The effects of lingering economic doldrums will inevitably be felt in countless ways, but recent events suggest they may be triggering an increasingly aggressive and adversarial approach to doing business in the construction industry.
News headlines this week point the way. First it is thought that contractor Carillion’s elongated payment terms could set a precedent for other contractors keen to keep themselves cashhealthy at the expense of their suppliers; meanwhile Luton Borough Council has revealed that it is about to embark on mediation with contractor Bam Nuttall to resolve a dispute over costs on the £91M busway scheme (News this week).
This is not helpful in light of last week’s confirmation from Cambridgeshire County Council that it was not settling its dispute with the same contractor on a similar busway scheme (News last week).
Putting some numbers to the headlines, research from consultant EC Harris - published late last month - reveals the depressing statistic that legal disputes in the UK’s construction industry are now taking over a year to resolve - a worrying 33% increase in the average time for resolution from 8.7 months in 2011 to 12.9 months in 2012.
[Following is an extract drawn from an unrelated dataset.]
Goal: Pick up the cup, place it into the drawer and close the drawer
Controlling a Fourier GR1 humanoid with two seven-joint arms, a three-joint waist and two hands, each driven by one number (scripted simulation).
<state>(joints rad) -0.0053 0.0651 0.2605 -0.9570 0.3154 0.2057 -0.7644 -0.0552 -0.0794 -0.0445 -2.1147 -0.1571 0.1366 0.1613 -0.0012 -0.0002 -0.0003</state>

Dispute values fluctuated dramatically from £6.6M to £17.7M in the same period.
EC Harris says that last year was also witness to one of the most high profile disputes involving Europe’s tallest building, the Shard in London. The dispute between steelwork companies Cleveland Bridge UK and Severfield-Rowen Structures first came to light in early 2010, but was only resolved in January 2013 after it ended up in the High Court.
What is clear is that there are few who will be happy if there is a return to an industry built around a bid low and claim high culture
Cleveland Bridge was ultimately ordered to pay £824,478 in damages to Severfield-Rowen for delays and defects which were estimated to cause a delay of 42 days on construction.
The cost consultant says that the causes are partly because of a trend of projects increasing in complexity. But it goes on to say that all of the top causes revolve around a mistake or failure and that they are all avoidable “to varying degrees”.
So why are organisations - both clients and from the supply chain - often equipped with the NEC which has at its contractual heart the ability to prevent disputes - not able to avoid conflict and reverse the trend?
And in a time when infrastructure is getting more and more public and political attention, and a time when funds are being diverted from savings made elsewhere in government to deliver more projects, would it not be prudent for industry to want to avoid the negative headlines?
Cost conscious times may be exacerbating the problem, as the theory goes that the incessant pressure on clients - particularly public sector - to drive down costs is being transferred to the supply chain in such a way as to breed animosity.
Whatever the cause, the effect is being noticed. NCE is aware that there are senior civil servants in central government who perceive that where a conflict exists in major project delivery a low bidding contractor may be lurking, trying to claw back some profit.
Some may dismiss this as being typical of client organisations wishing to shift blame, or it being a well-worn argument from the past. But whatever the cause, this week’s news headlines, along with the EC Harris research, could prompt some to ponder whether a change of approach is needed.
In the past couple of years, under scrutiny from Treasury and the Department for Business, Innovation and Skills, public client bodies have begun to make known their statements of principle in favour of becoming better at telling the supply chain what they want, and giving it certainty and improved visibility from improved forward planning.
In 2010, the UK Government committed Whitehall Government Departments to aim to pay 80% of undisputed invoices within five days.
It has also looked to improve payment times within the supply chain, with all Whitehall departments having to include a clause in contracts requiring prime contractors to pay their suppliers within 30 days. It also intends to increase its usage of Project Bank Accounts, both certainty and speed of payment to suppliers down to tier 3 of supply chains.
Network Rail has followed these principles with its own fair payment charter. This was signed by 30 of the biggest construction and engineering companies operating in Britain today and commits, though not legally, firms to shorten the time it takes them to pay suppliers from 56 days to 21 days.
In addition, as NCE reported last month, the railway infrastructure owner and operator is attempting to find ways of ensuring contractors focus on best practice rather than low price by ensuring that in future contracts feature enough of a weighting on sustainability so that even if a bid isn’t the lowest on price, it can still win the job.
The current issues may be one of public relations and a reflection perhaps that clients have been better of late at demonstrating their willingness to affect change and develop mutually beneficial relationships with those delivering the vital infrastructure that is increasingly high up the government’s agenda.
What is clear is that there are few who will be happy if there is a return to an industry built around a bid low and claim high culture.